--- The problem ---
Across the whole listing, return each line exactly, with no images included.

══ Given data ══

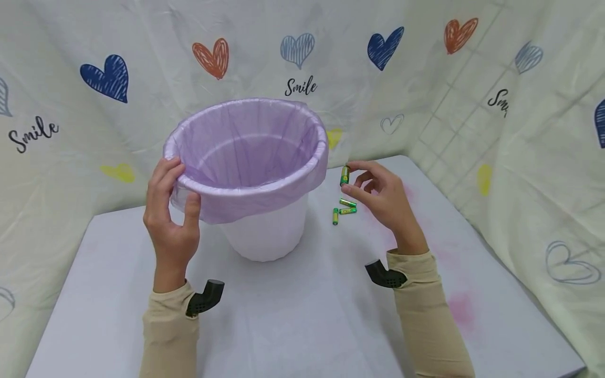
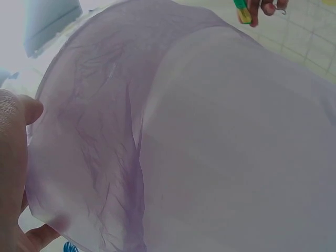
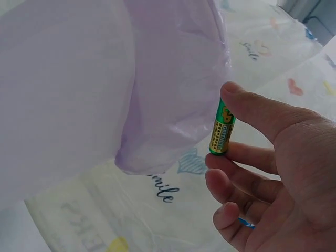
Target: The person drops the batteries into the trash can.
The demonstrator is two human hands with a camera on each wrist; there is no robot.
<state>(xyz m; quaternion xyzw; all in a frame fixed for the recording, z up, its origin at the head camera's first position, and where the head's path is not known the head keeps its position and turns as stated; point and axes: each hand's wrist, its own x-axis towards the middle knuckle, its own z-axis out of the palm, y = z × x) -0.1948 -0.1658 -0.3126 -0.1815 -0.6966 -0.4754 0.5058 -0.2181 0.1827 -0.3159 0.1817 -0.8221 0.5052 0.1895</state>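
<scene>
A white trash can (image 1: 267, 239) stands on the table, lined with a pale purple trash bag (image 1: 264, 202) that is folded down over its rim. My left hand (image 1: 172, 226) holds the can's left side at the bagged rim, its fingers at the edge and its thumb against the front. To the right of the can, my right hand (image 1: 380, 194) pinches a green and gold battery (image 3: 223, 128) by its two ends, between thumb and fingertip. Below that hand, three similar batteries (image 1: 347, 211) lie close together on the table.
A white cloth with pink stains covers the table (image 1: 264, 320). Behind and at the right hangs a pale curtain (image 1: 340, 63) printed with hearts and the word Smile. Each beige sleeve (image 1: 425, 310) has a black bracket (image 1: 385, 274) at the wrist.
</scene>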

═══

--- Exercise response ---
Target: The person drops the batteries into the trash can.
The demonstrator is two human hands with a camera on each wrist; there is no robot.
<state>(xyz m; quaternion xyzw; all in a frame fixed for the recording, z up, its origin at the head camera's first position, and where the head's path is not known the head keeps its position and turns as stated; point and axes: each hand's wrist, its own x-axis towards the middle knuckle, its own z-axis out of the palm, y = z × x) -0.1948 -0.1658 -0.3126 -0.1815 -0.6966 -0.4754 0.5058 -0.2181 0.1827 -0.3159 0.1817 -0.8221 0.5052 0.1895</state>
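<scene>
A white trash can (image 1: 267, 239) stands on the table, lined with a pale purple trash bag (image 1: 264, 202) that is folded down over its rim. My left hand (image 1: 172, 226) holds the can's left side at the bagged rim, its fingers at the edge and its thumb against the front. To the right of the can, my right hand (image 1: 380, 194) pinches a green and gold battery (image 3: 223, 128) by its two ends, between thumb and fingertip. Below that hand, three similar batteries (image 1: 347, 211) lie close together on the table.
A white cloth with pink stains covers the table (image 1: 264, 320). Behind and at the right hangs a pale curtain (image 1: 340, 63) printed with hearts and the word Smile. Each beige sleeve (image 1: 425, 310) has a black bracket (image 1: 385, 274) at the wrist.
</scene>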

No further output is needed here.